# Generate Model Output from Prompt

This notebook demonstrates how to:
1. Load a language model with the appropriate prompt template
2. Format a user prompt using model-specific templates
3. Generate output from the model

The prompt templates are defined in `func_from_evil_twins.py`

In [1]:
import torch
from func_from_evil_twins import (
    load_model_tokenizer,
    build_prompt,
    PROMPT_TEMPLATES,
    MODEL_NAME_OR_PATH_TO_NAME
)

## Configuration

Set your model name and prompt here. Supported models include:
- `teknium/OpenHermes-2.5-Mistral-7B`
- `meta-llama/Meta-Llama-3-8B-Instruct`
- `mistralai/Mistral-7B-Instruct-v0.2`
- `google/gemma-2-2b-it`
- `HuggingFaceTB/SmolLM2-1.7B-Instruct`
- And many more (see MODEL_NAME_OR_PATH_TO_NAME in func_from_evil_twins.py)

In [2]:
# Configuration
MODEL_NAME = "EleutherAI/pythia-410m"  # Change this to your desired model
USER_PROMPT = " chemical artillery\"?"  # Change this to your prompt
MAX_NEW_TOKENS = 100  # Maximum number of tokens to generate
TEMPERATURE = 1.0  # Sampling temperature (1.0 = default, lower = more deterministic)
TOP_P = 1.0  # Nucleus sampling parameter
USE_FLASH_ATTN_2 = False  # Set to True if you have flash-attention installed

## Load Model and Tokenizer

In [3]:
print(f"Loading model: {MODEL_NAME}")
print(f"Using Flash Attention 2: {USE_FLASH_ATTN_2}")
print()

model, tokenizer = load_model_tokenizer(
    MODEL_NAME,
    dtype=torch.bfloat16,
    device_map="auto",
    use_flash_attn_2=USE_FLASH_ATTN_2,
    eval_mode=True
)

print(f"Model loaded successfully!")
print(f"Model device: {model.device}")
print(f"Model dtype: {model.dtype}")

`torch_dtype` is deprecated!

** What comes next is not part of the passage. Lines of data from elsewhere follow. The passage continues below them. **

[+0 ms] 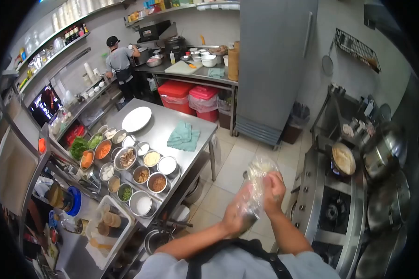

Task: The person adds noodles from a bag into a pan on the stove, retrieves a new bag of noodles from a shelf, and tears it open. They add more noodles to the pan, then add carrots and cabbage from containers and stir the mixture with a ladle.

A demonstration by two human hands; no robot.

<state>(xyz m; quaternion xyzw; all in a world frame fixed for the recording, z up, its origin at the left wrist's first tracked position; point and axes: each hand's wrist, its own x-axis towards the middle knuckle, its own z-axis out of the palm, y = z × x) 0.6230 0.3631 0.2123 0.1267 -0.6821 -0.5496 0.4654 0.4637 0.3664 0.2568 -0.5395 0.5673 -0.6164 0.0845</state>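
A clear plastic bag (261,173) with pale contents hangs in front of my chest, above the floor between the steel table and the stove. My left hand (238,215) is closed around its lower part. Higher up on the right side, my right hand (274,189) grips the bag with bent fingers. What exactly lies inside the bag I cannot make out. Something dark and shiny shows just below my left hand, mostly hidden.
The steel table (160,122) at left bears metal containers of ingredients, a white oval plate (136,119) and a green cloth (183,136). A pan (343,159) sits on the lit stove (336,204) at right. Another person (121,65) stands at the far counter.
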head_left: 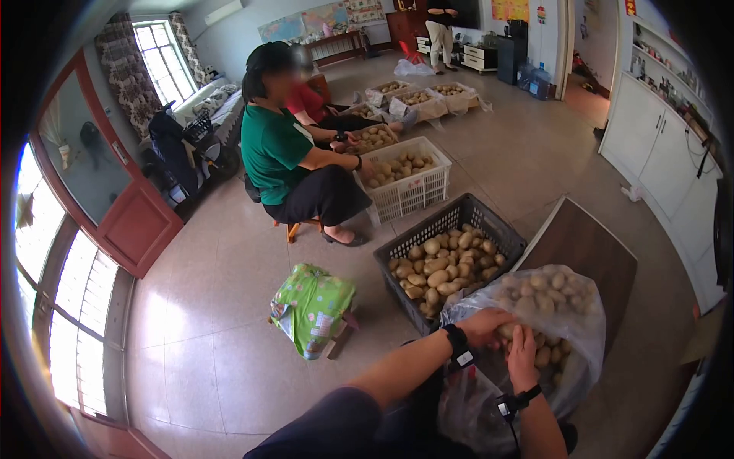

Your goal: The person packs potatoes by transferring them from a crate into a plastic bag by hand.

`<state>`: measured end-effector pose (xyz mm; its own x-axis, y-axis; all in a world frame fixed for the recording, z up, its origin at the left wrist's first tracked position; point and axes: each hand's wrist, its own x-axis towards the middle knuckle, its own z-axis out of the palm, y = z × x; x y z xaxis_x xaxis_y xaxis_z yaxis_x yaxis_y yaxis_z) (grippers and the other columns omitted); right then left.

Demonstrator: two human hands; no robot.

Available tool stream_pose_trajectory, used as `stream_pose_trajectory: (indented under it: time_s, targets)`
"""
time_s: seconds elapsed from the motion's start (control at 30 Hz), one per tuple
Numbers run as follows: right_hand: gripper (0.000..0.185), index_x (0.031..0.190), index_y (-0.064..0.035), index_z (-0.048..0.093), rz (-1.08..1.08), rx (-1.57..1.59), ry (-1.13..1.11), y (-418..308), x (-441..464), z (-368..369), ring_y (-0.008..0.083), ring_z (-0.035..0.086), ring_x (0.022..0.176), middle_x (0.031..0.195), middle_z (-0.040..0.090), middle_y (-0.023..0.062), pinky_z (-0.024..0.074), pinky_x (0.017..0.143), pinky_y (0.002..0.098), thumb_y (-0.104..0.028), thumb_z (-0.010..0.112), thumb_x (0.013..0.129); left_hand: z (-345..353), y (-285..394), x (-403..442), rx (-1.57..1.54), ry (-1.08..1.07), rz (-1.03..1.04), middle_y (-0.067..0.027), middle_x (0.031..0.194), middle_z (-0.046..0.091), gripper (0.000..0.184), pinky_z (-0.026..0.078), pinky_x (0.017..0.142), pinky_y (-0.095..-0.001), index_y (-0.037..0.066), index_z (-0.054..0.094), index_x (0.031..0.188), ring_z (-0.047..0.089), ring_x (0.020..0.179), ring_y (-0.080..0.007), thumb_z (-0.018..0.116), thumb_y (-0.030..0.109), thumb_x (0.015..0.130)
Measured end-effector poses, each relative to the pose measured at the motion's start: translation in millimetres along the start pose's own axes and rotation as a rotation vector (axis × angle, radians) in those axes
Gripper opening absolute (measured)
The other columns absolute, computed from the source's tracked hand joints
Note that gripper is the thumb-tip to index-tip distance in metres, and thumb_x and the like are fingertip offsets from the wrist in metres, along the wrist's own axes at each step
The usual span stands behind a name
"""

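My left hand (485, 326) and my right hand (522, 358) are close together at the mouth of a clear plastic bag (585, 359). Between them is a pale brown potato (506, 330), with the fingers of both hands curled against it; part of it is hidden. More potatoes (547, 294) show through the plastic and at the bag's opening. Just beyond my left hand stands a black plastic crate (401, 294) filled with loose potatoes (443, 268). Both of my wrists wear black straps with small devices.
A brown board (589, 245) lies behind the bag. To the left is a low stool with a green cover (312, 310). A person in a green shirt (271, 145) sits beside a white crate of potatoes (409, 203). Another seated person, a standing person and several filled crates are farther back.
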<state>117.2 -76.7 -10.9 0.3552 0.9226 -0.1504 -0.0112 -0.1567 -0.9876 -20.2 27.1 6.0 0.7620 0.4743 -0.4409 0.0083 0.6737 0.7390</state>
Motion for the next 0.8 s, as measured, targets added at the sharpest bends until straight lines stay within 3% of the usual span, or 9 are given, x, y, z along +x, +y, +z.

Use `dtype` instead!


Loading model: EleutherAI/pythia-410m
Using Flash Attention 2: False

Model loaded successfully!
Model device: cuda:0
Model dtype: torch.bfloat16


## Show Prompt Template

Display the template being used for this model

In [4]:
# Get the model template name
if MODEL_NAME in MODEL_NAME_OR_PATH_TO_NAME:
    template_name = MODEL_NAME_OR_PATH_TO_NAME[MODEL_NAME]
else:
    # Try to match partial name
    template_name = "default"
    for key in MODEL_NAME_OR_PATH_TO_NAME:
        if key.split("/")[-1] in MODEL_NAME:
            template_name = MODEL_NAME_OR_PATH_TO_NAME[key]
            break

print(f"Using template: {template_name}")
print(f"\nTemplate structure:")
print(f"Prefix: {repr(PROMPT_TEMPLATES[template_name]['prefix'])}")
print(f"Suffix: {repr(PROMPT_TEMPLATES[template_name]['suffix'])}")
print(f"\nFull prompt format:")
print(f"{PROMPT_TEMPLATES[template_name]['prefix']}<YOUR_PROMPT>{PROMPT_TEMPLATES[template_name]['suffix']}")

Using template: pythia

Template structure:
Prefix: ''
Suffix: ''

Full prompt format:
<YOUR_PROMPT>


## Build Formatted Prompt

In [5]:
print(f"User prompt: {USER_PROMPT}")
print()

# Build the prompt with template
prompt_ids, prompt_slice = build_prompt(
    model_name=MODEL_NAME,
    prompt=USER_PROMPT,
    tokenizer=tokenizer,
    validate_prompt=True
)

# Move to model device
prompt_ids = prompt_ids.to(model.device)

print(f"Formatted prompt (full):")
print(tokenizer.decode(prompt_ids[0], skip_special_tokens=False))
print()
print(f"Prompt shape: {prompt_ids.shape}")
print(f"Prompt slice: {prompt_slice}")
print(f"User prompt extracted: {tokenizer.decode(prompt_ids[0, prompt_slice])}")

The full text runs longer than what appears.